Saturday, November 29, 2008

Arranging Horns




It is a week and a half from our annual Christmas Celebration, and our choir director has asked me to have horns on a couple of the songs. This is one of the pleasures of working in a church community with a lot of talent-- when the time comes, we can add brass players to the band.

The first tune I am arranging horns for is one of my own, "Bring Your Praise to the King." I originally wrote the song with a swing feel, and the choir parts were rolicking and exhilarating. Two years ago, we did a custom recording with the song included, and our producer dropped the song back to a half time slow hip hop feel. Many of the vocals are the same, but the form changes significantly. In addition, the producer laid down some synth horns in the arrangement that had never been played by real brass.
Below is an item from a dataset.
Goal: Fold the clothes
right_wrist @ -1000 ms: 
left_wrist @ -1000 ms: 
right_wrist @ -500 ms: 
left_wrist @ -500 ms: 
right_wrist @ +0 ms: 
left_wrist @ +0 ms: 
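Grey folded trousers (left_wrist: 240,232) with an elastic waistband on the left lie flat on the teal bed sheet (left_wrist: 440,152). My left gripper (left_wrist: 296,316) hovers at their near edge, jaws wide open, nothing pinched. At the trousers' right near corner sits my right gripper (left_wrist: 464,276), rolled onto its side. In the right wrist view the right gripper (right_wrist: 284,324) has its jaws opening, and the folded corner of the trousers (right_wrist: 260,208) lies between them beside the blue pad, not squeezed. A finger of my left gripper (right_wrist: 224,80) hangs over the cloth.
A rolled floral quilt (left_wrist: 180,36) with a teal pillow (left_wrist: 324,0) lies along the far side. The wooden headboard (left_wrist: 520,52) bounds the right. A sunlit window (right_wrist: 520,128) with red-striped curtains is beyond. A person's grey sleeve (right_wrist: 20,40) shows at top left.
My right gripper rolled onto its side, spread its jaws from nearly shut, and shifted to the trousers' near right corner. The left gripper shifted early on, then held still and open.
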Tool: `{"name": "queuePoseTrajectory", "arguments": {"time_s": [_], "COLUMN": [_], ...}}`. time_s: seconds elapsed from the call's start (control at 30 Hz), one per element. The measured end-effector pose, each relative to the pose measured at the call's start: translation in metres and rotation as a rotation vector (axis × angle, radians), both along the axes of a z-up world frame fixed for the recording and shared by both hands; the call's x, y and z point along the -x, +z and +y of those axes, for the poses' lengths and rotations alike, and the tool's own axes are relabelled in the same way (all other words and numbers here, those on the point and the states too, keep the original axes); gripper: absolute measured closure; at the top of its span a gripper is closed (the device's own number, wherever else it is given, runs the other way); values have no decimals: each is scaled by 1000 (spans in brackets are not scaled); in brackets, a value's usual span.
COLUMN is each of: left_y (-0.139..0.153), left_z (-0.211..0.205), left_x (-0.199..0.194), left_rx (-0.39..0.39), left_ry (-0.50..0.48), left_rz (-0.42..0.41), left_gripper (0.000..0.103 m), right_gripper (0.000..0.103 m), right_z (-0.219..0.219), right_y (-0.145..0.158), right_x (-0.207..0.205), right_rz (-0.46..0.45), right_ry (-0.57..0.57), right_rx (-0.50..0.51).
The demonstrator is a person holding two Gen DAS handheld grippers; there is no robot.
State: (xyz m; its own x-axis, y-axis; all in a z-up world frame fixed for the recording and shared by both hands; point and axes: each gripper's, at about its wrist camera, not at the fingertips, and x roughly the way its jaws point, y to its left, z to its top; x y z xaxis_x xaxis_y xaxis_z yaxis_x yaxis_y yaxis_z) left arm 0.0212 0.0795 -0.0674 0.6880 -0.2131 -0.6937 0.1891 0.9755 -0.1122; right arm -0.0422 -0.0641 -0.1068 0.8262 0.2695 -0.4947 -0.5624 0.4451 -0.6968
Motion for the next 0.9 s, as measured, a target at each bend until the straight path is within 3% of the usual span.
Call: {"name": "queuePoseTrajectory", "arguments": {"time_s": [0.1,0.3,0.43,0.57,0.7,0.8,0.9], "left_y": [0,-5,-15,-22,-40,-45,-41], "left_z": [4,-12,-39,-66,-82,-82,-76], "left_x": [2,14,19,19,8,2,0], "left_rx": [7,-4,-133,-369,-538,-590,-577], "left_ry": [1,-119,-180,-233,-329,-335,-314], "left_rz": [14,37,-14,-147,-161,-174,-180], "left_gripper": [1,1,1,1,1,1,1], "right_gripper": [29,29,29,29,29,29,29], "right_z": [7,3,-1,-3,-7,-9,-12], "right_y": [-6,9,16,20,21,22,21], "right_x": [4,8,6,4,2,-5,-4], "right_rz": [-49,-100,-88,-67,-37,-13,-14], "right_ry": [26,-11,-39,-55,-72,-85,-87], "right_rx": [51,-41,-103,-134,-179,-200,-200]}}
Synth horns are usually played by keyboard players and in this case, he played parts that are higher than most trumpets play! Typically synth horns are unison lines, too, with a couple of harmony parts that are keyboard oriented.

Real horn arranging is more subtle, more varied, and better articulated. It is fun to write in articulations like staccato, accents, and ties, and hear them played correctly.
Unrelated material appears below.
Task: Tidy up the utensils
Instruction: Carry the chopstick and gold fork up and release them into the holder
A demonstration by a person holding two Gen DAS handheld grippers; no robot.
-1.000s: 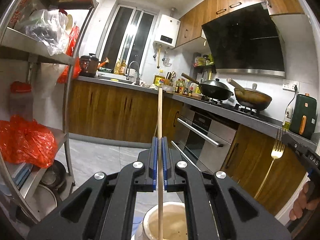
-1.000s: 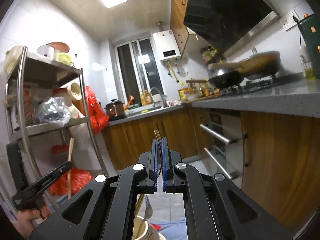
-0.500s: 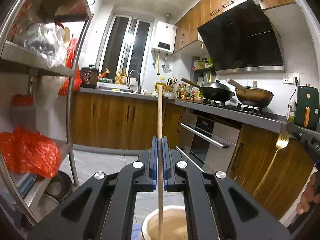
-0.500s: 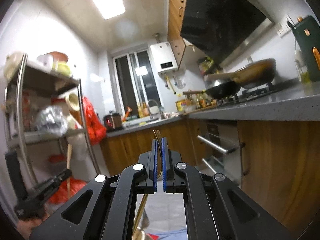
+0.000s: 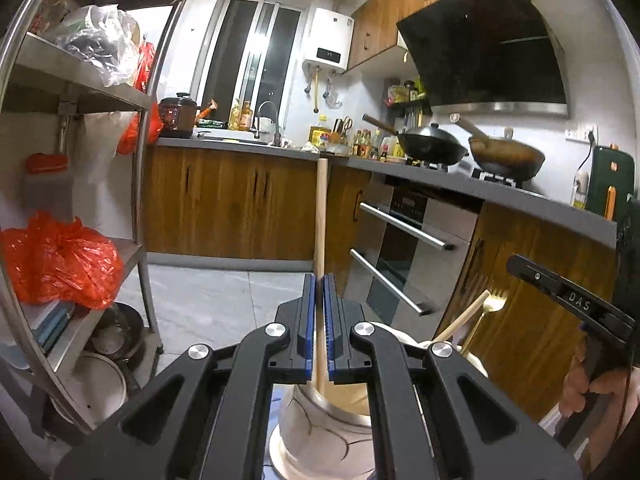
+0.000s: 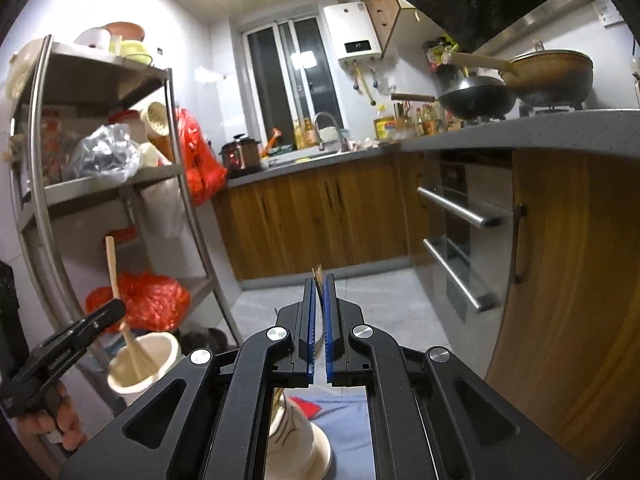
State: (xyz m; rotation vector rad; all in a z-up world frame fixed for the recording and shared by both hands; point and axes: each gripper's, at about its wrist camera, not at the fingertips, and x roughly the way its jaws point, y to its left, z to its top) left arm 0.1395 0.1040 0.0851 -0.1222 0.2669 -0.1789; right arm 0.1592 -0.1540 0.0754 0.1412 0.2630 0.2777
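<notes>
1. Left tongs (image 5: 319, 322) clenched on a wooden utensil handle (image 5: 321, 216), dead centre of the left wrist view. Handle stands near upright, top end up around the middle of the frame, lower end dipping into a cream holder (image 5: 320, 408) right below the tongs.
2. Same cream holder (image 6: 142, 364) sits lower left in the right wrist view, wooden utensil (image 6: 120, 304) poking out the top with a slight lean, pinched by the left tongs (image 6: 116, 312) coming in from the left edge. Fingers of the hand (image 6: 52, 420) wrapped on the grip at bottom left.
3. Right tongs (image 6: 319, 316) clamped on a gold fork (image 6: 318, 276), tines just peeking out above the blue pads (image 6: 307, 320), centre of frame. Stem runs down toward a second, patterned white holder (image 6: 292, 428) at bottom centre, resting on a blue-grey cloth (image 6: 352, 420). Can't tell if the fork end is touching anything inside.
4. From the left wrist view, that gold fork (image 5: 490, 308) shows lower right, beside another pale stick (image 5: 464, 320) leaning out of a holder there, right tongs (image 5: 520, 270) reaching in from the right edge.
5. Background stuff: metal shelf rack (image 6: 100, 184) on the left with red plastic bags (image 6: 140, 300), two woks (image 5: 432, 146) on the stove upper right, oven (image 5: 404, 240) under the desk (image 5: 520, 196).
</notes>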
Also, pop producers frequently play synth horns in a Vegas style, and I prefer a dry, Steely Dan-style horn section that is closer to Memphis with a little Lee Morgan mixed in.

So yesterday and today I have been sitting at my computer with Finale 2008, arranging horns to go with Christmas tunes. Hundreds of music directors do this kind of thing, but I thank God we can all be working in our own congregations with musicians who love Jesus, and making unique praise offerings that are custom crafted.

Saturday, November 22, 2008


The Servant Song

"Here is my servant whom I have chosen,

the one I love, in whom I delight;

I will put my Spirit on him,

and he will proclaim justice to the nations.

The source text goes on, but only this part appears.